From: David Schwartz on
On May 9, 6:12 pm, phil-news-nos...(a)ipal.net wrote:

> How is it that a scheduler has anything to do with this?

The scheduler is specifically designed to allocate timeslices to ready
to run threads such that the number of context switches is low enough
that they don't impact performance.

This design will work quite well unless you do something stupid. For
example, if you use a process-per-connection design and need to do a
tiny bit of work for each of 150 connections, you will need about 150
context switches. But that's because you did something stupid.

So long as you don't do something stupid like that, the cost of
context switches is lost in the noise because the scheduler will not
make very many of them.

> If you have
> different tasks under different thread or different processes, then the
> scheduler is forced to make a context switch when something different
> has to be done, and that's in a different thread/process.
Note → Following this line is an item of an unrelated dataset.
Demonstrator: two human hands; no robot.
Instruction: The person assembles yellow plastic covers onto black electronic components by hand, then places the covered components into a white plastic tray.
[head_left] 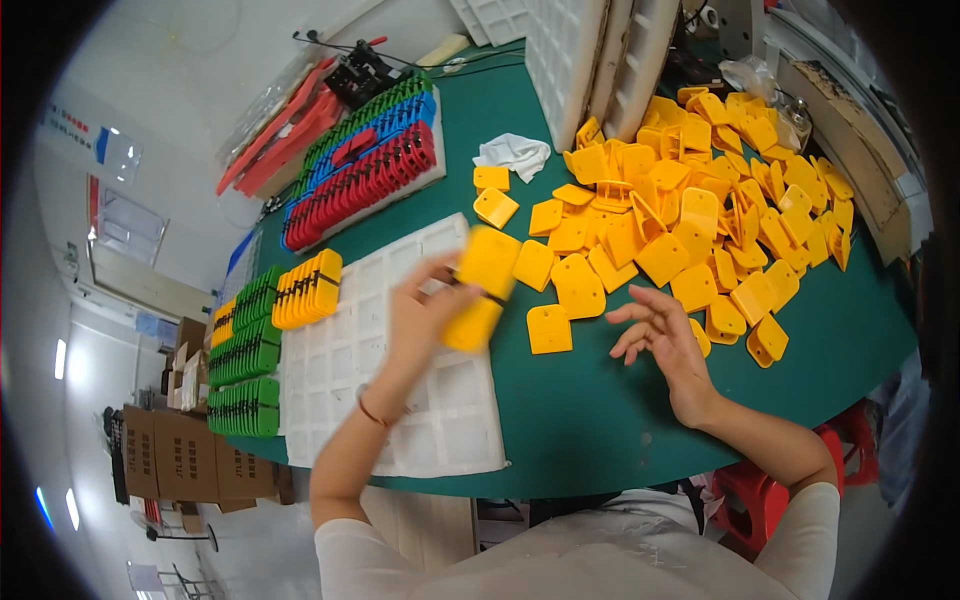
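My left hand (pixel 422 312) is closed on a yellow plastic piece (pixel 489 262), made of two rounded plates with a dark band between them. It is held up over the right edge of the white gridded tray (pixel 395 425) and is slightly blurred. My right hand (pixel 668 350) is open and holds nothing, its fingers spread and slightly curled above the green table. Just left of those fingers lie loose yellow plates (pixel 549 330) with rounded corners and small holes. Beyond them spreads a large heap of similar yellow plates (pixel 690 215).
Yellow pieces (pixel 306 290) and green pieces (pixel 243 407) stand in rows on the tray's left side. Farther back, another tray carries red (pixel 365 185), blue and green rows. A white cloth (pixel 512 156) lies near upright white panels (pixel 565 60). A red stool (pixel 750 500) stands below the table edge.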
There is no such thing as "tasks under different thread". Threads
share all memory, all file descriptors, everything. There is no way
something can be "stuck in the wrong thread" unless you specifically
design things that way.

Assuming a sane designer, he would only allow tasks to get "stuck to a
thread" where that didn't harm performance. And, of course, you can
always shoot yourself in the foot. However, if the process that holds
a file descriptor is not running, no forward progress can be made
without a context switch.

> The win for
> threads is the context switch to another thread within the same process
> is cheaper than a context switch between processes.

No. That is not why threads are a win. That is, as I've tried to
explain, a common misconception. It's like saying jet planes are a win
over bicycles because you don't have to pedal them.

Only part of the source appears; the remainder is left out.